Audiovisual Recognition Datasets

A comprehensive list of all the audiovisual recognition datasets that have been created within the M3C Research Group research activities. All datasets are publically available for research purposes.

 

Acted Emotional Speech Dynamic Database (AESDD)

The Acted Emotional Speech Dynamic Database is a collection of audio utterances in the Greek language, spoken by professional actors in different emotional states. The dataset can be used for Speech Emotion Recognition, as well as Speaker Recognition and Diarization, etc.

 

Audio Tampering Dataset and Generator

A dataset generator script to automatically generate tampered audio files. The user provides a set of source files, and the script automatically generates files that use the source files for audio splicing. A dataset containing tampered audio files with segments of different audio encodings, which was created using the script is also provided.

 

AVLab for Speaker Localization

This dataset contains videos with 3 and 4 speakers speaking impromptu in a talk-show panel simulation. The audiovisual recognition datasets are recorded with an A-B microphone array, to allow Sound Source Localization information extraction. The videos were recorded in the AV Laboratory of the Engineering Faculty and are fully annotated.

 

BDLib v1 for Environmental Sound Recognition

BDLib v1 is a collection of sounds for the task of Environmental Sound Recognition. The library is organized in the following 10 classes: airplanes, alarms, applause,birds, dogs, motorcycles, rain, rivers, sea waves, and thunders.

 

BDLib v2 for Environmental Sound Recognition

BDLib v2 (an extension to BDLib v1) is a collection of sounds for the task of Environmental Sound Recognition. The library is organized in the following 10 classes: airplanes, alarms, applause, birds, dogs, motorcycles, rain, rivers, sea waves, and thunders.

 

LVLib v1 for General Audio Detection

LVLib v1 is a lightweight dataset for general audio detection and classification. It includes continuous real-world recordings with speech, music, silence and ambient noise classes with a total duration of 10 minutes.

 

LVLib v2 for General Audio Detection

LVLib v2 includes continuous real-world recordings with speech, music, silence and ambient noise classes.
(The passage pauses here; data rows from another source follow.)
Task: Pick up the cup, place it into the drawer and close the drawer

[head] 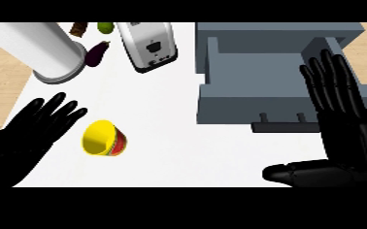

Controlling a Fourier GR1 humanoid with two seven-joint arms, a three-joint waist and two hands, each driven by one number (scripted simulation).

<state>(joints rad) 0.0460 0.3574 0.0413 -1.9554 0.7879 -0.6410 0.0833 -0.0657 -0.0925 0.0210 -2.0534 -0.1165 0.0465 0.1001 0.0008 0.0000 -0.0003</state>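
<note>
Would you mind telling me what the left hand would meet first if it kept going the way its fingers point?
Probably the white cylinder: the left hand points up-right, passing left of the cup. Heights are unclear.

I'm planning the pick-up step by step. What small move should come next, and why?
Probably slide the left hand right and curl it round the cup. The cup lies tipped on its side just beside that open hand, not yet held, and the drawer already stands open.
</note>
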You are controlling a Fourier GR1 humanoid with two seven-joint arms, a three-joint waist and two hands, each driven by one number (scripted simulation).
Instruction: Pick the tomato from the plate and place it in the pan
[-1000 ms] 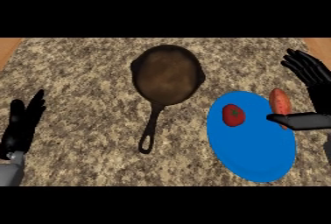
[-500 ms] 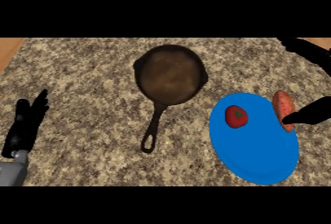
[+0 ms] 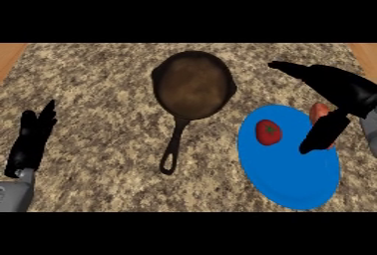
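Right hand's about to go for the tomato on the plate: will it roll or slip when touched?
The tomato looks round and smooth, so a sideways nudge would probably roll it across the flat blue plate. Its glossy skin may slip between fingers. The right hand is open beside it, so closing from both sides seems safer.

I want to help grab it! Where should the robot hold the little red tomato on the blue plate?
Probably round its middle, coming down from above: the small round red tomato lies low on the flat blue plate, with room on both sides. The open black right hand is already just beside it.
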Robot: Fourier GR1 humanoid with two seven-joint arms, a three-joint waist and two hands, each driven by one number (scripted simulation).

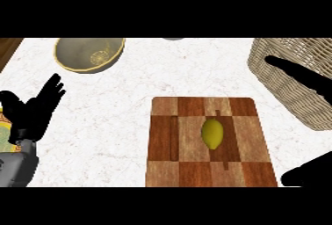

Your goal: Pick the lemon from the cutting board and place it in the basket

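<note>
One lemon point(214, 133), one cutting board point(211, 141), one basket point(293, 88), one bowl point(89, 53) and two black hands make up the count on the pale marbled counter point(130, 132).

The lemon lies on the cutting board, a little above the board's middle, its long axis running up and down the view, pointed ends towards the far and near edges. Nothing touches it. The board is a checkered block of light and dark wood squares, sitting right of centre. The woven wicker basket stands at the right edge, just beyond the board's far right corner and apart from it. The bowl, olive-grey inside with a yellow rim, sits near the far left of the counter, well apart from the board.

The left hand point(32, 112) shows at the left edge above its grey forearm, fingers straight and spread, pointing up and slightly right; it holds nothing and touches nothing.

The right hand point(304, 79) comes in from the right edge as a dark shape, one long finger stretched out towards the upper left, lying across the basket's near wall in the view. A second dark part, likely the thumb, shows low at the right, beside the board's near right corner. The two are wide apart, so the hand is spread and holds nothing; whether it actually touches the basket cannot be told from this angle.
</note>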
It includes a variety of audio content, combining speech, radio and TV broadcasts, music, environmental and household sounds, electronic devices’ noise, ringing, etc., along with their semantic annotation. The majority of the recordings were made with the use of smartphones.

 

LVLib SMO v1 for General Audio Classification

This dataset follows a three-class classification scheme, according to the Speech/Music/Other (SMO) taxonomy.

 

LVLib SMO v2 for General Audio Classification

Aiming at creating a large, yet compact, database for facilitating deep learning demands, the original LVLib SMO v1 has been expanded by embedding the GTZAN Music Genre and AESDD repositories to Music and Speech classes respectively.

 

LVLib SMO v3 for General Audio Classification

This dataset is formulated to expose data normalization issues in CNN topologies. It is an exact copy of the LVLib-SMO-v1, but with partially modified gain.

 

LVLib SMO v4 for General Audio Classification

LVLib-v4 follows the same 3-class scheme as the LVLib SMO family but featuring data deformations: variable gain and additive noise.

 

UrANP for Pollution Detection

UrANP follows a 2-class scheme for discriminating polluting and non-polluting sounds. The dataset contains data from UrbanSound8K, TUT Acoustic scenes 2017, and ESC-50 datasets.

 

iTrackEmo

iTrackEmo is a collection of eye-tracking data of 20 Subjects while watching emotionally charged videos and images with additional information about the material shown and the subjects’ heart rate. Eye tracking data came from 2 eye trackers, tobii pro nano eye tracker and a custom webcam eye tracker.